В вагонах поднялось сразу, как будто и во сне чутко и злобно стерегло себя каждую минуту сквозь закрытые веки. Пассажир тоже проснулся, ночь стояла незнакомая, не полевая…
За станцией стеной висела мгла, черные конные относились задом, наскакивали друг на друга в тусклом колыхании фонарей, облетали станцию, роя грудью темь.
— Где?
— А черт его знает… Бери винтовки!..
Толька подскакал к фонарям; на него глядели, будто он знал, что…
— Выходи один молодняк, старикам оставаться с поездом. Пулеметы к вагонам. Путь закрыт, когда можно будет ехать, пришлем. Дозоры держать кругом…
По рельсам процокали, ускакали в степь.
Пассажир сидел, стуча зубами — ему казалось, что на него поглядывали с опаской, чуждаясь — как будто и он из тех, что в ночи. Фонари слепли, шатались, из поля наскакивал готовый подушить все, выжидающий мрак.
— Правда, что ошибку дали: тогда бы еще всех порезать!..

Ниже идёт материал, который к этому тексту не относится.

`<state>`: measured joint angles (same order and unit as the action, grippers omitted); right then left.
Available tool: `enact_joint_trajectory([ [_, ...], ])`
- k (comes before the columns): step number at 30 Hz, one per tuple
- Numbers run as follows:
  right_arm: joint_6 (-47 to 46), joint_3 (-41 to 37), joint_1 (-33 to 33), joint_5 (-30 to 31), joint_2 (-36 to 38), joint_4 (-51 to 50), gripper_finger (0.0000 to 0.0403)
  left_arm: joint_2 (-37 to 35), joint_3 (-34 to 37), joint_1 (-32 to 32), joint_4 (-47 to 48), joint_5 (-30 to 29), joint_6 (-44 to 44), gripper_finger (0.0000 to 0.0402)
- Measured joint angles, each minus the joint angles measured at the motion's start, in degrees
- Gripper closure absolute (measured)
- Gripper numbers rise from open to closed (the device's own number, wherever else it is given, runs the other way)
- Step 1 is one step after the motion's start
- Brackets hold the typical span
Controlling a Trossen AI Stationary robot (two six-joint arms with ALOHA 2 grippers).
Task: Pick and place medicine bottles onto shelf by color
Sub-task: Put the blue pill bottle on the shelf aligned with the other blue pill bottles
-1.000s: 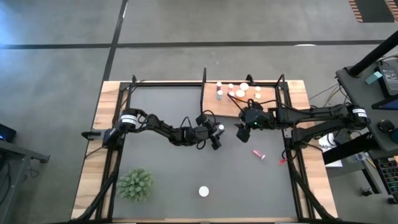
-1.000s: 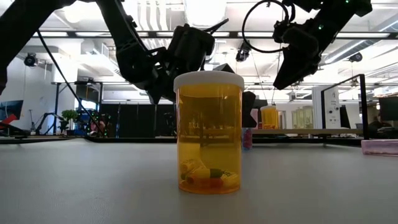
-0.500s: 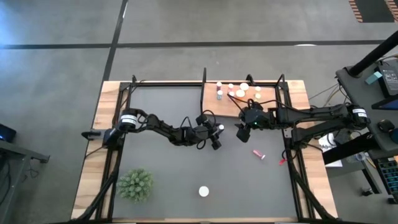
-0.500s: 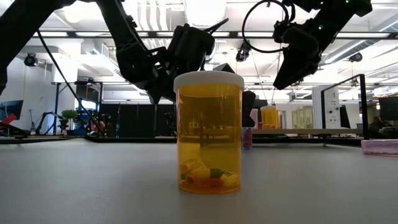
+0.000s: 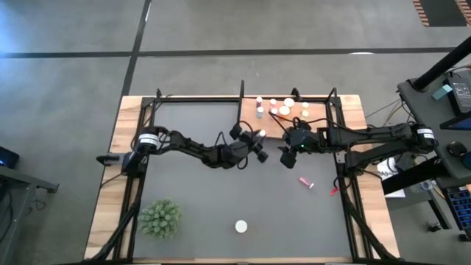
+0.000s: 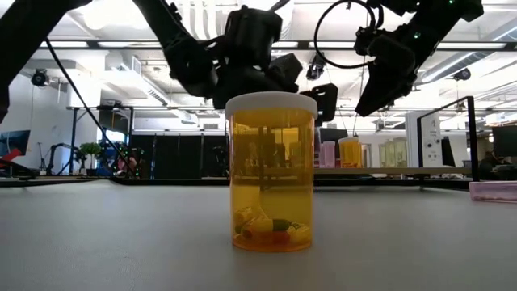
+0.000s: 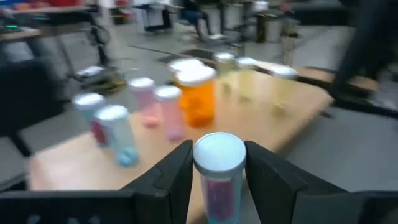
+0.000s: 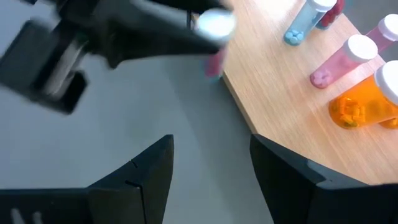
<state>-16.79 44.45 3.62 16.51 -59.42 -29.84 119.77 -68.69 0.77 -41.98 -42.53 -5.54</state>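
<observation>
Left tool (image 7: 217,180) clamped on pink bottle (image 7: 217,171), near shelf (image 7: 292,106).

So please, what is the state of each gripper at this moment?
Left gripper: closed on a white-capped pink bottle, near the shelf.
Right gripper: jaws open, holding nothing, beside the shelf edge.

In the left wrist view the bottle (image 7: 219,171) between the fingers (image 7: 177,177) runs off the picture's edge, so its base is out of sight, and the bottles on the shelf (image 7: 68,165) behind it are smeared by blur. In the right wrist view the left arm (image 8: 93,37) is blurred too. From above, the shelf bottles (image 5: 283,109) are too small to tell colours surely. In the low view the orange bottle (image 6: 271,171) hides much of the table beyond.
</observation>
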Motion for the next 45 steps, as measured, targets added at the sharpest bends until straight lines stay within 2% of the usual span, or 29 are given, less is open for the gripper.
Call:
enact_joint_trajectory([
  [3, 0.32, 0.0, 0.0, 0.0, 0.0, 0.03, 0.02, -0.04, -1.68, 0.83, 1.23, -1.09, -1.77, 0.0279],
  [12, 0.54, 0.0, 0.0, 0.0, 0.0, 0.02, 0.02, -0.04, -5.88, 3.0, 15.53, -3.48, -13.35, 0.0279],
  [45, 0.32, 0.0, 0.0, -0.02, 0.0, 0.14, 0.02, 1.49, -5.96, 5.01, 17.03, -4.56, -13.44, 0.0279],
])
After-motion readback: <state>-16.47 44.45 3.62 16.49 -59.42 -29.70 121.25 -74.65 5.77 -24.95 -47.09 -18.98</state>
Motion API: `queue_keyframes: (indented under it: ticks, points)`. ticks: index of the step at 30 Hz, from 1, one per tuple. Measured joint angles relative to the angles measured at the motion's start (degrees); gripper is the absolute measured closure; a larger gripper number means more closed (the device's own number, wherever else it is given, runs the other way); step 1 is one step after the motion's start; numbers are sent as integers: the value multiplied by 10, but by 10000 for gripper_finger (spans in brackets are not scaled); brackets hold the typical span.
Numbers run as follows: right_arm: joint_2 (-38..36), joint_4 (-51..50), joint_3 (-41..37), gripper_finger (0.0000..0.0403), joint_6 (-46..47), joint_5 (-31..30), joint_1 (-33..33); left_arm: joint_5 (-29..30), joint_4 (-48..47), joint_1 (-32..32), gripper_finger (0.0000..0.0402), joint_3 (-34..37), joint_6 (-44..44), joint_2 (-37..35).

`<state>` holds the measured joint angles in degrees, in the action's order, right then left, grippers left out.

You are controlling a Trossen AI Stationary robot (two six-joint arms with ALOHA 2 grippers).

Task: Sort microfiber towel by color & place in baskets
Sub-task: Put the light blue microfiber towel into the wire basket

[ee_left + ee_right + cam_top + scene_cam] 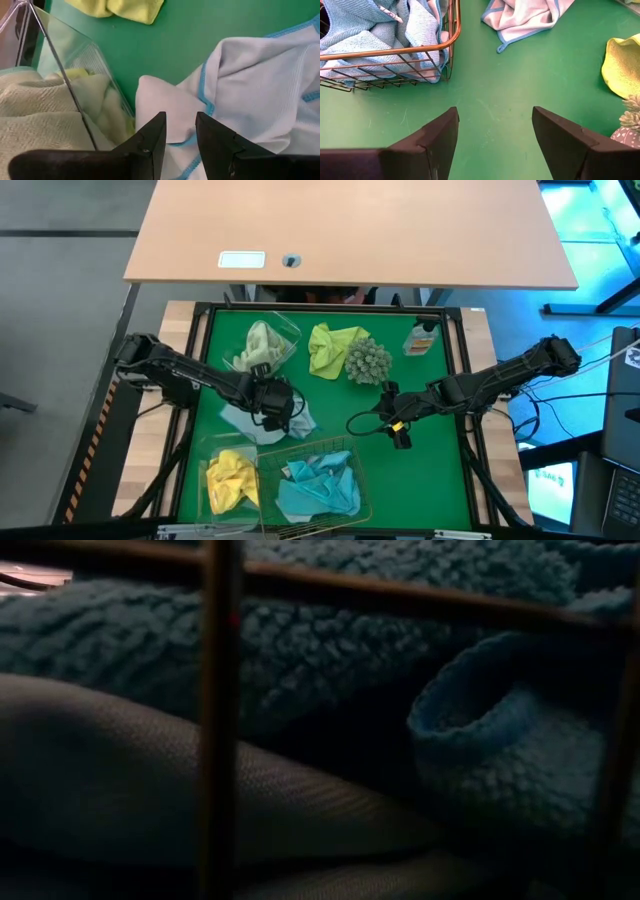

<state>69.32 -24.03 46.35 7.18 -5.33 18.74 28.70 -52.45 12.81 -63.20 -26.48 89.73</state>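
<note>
Green matting shows between the gaping right hand (495,135); left hand (180,131), barely parted, hides part of a pale blue towel (250,90).

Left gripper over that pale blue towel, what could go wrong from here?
1. The left gripper hangs over the pale blue towel right beside the clear tub; its fingers could knock the tub wall.
2. The fingers stand only narrowly apart, so they might pinch just an edge and the towel could slip out.
3. The wire basket already looks full, so a trailing towel could snag its rim.
</note>
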Motion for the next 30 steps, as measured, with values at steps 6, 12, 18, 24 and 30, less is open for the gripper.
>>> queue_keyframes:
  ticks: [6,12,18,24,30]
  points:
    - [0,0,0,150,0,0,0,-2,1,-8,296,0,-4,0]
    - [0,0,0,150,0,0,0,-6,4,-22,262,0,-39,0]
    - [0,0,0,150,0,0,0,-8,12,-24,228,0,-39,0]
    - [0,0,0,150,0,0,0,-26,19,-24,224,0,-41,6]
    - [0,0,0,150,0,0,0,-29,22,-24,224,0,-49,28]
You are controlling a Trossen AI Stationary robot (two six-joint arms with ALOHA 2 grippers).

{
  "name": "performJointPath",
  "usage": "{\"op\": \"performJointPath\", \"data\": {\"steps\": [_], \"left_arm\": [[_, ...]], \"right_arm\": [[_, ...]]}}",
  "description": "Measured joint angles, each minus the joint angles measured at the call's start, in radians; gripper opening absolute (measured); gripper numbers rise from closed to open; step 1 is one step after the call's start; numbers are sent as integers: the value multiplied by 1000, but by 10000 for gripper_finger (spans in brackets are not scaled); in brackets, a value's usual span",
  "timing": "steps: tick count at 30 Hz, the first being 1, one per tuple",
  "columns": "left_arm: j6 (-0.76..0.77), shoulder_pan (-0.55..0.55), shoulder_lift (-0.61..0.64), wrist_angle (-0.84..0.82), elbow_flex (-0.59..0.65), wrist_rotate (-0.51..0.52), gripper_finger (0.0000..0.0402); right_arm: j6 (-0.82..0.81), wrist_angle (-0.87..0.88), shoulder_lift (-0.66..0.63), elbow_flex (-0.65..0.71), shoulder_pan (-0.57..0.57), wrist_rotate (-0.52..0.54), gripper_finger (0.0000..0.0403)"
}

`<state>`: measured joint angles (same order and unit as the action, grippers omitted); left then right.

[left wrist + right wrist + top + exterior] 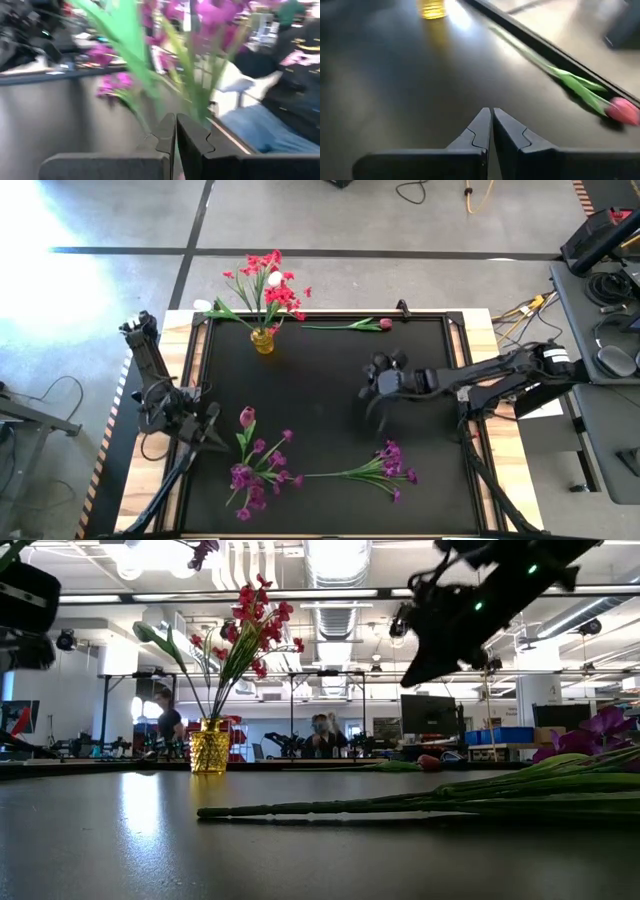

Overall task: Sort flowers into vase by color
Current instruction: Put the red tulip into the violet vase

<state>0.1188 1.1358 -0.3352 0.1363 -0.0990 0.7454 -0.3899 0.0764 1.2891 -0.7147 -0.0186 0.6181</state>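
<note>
A yellow glass vase [263, 340] stands near the table's far edge. It holds red-pink flowers [272, 288] and one white bud [275, 279]. My left gripper [218, 430] is at the left side, shut on a bunch of purple-magenta flowers [255, 470] with a pink tulip [247, 417]. In the low view this bunch shows only at the top edge as purple-magenta flowers [201, 551]. A second purple sprig [372, 470] lies flat near the near edge. A pink tulip sprig [360, 325] lies along the far edge. My right gripper [372, 402] hovers shut and empty above the table's middle-right. My left gripper is shut on the lower ends of the bunch's green stems [200, 107], which rise just beyond its fingertips [167, 127]. The fingertips hide the place of contact. The bunch is lifted clear of the table, with its blooms [215, 10] spreading away from the gripper.
The black mat [330, 420] has bare room in its middle, between the vase and the lying purple sprig [400, 802]. Wooden table borders run along both sides. People [320, 735] stand in the room beyond the far edge, and a person [290, 75] shows in the left wrist view.
</note>
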Motion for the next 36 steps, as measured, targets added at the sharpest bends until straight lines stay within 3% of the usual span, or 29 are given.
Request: {"op": "performJointPath", "data": {"steps": [5, 13, 18, 22, 29, 36], "left_arm": [[-82, -1, 158, -79, 0, 176, 0], [-231, -1, 311, -99, 0, 413, 0], [-237, 0, 333, -75, 0, 433, 0], [-238, -1, 331, -65, 0, 471, 0], [-235, -10, 331, -39, 0, 479, 0], [-293, -35, 334, 28, 0, 479, 0]], "right_arm": [[24, 1, 21, 0, 225, -99, 34], [365, -63, 130, -33, 521, -322, 139], [589, -18, 261, -159, 589, -437, 169], [722, 130, 398, -337, 628, -471, 171], [804, 450, 623, -662, 716, -469, 171], [844, 625, 761, -853, 761, -547, 164]]}}
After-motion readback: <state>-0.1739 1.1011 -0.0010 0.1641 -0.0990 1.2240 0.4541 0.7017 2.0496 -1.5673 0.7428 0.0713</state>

На рассвете двое прискакали, сказали, что можно ехать. Остальные ушли далеко в степь, ждать не велели. Поезд стоял, не трогался. Запасные ходили к верховым в вагон.
— Хто там?
— Хто… знамо, хто…
Из‑за станции приходили мужики, шептались с солдатами. Поезд стоял, не трогался. Матрос нацепил наган сверх шинели и ушел за станцию по дороге. К полдню опустели почти все вагоны, остались только караульные и дежурные у пулеметов — все ушли за поле. Пассажир слез, спросил караульного, куда.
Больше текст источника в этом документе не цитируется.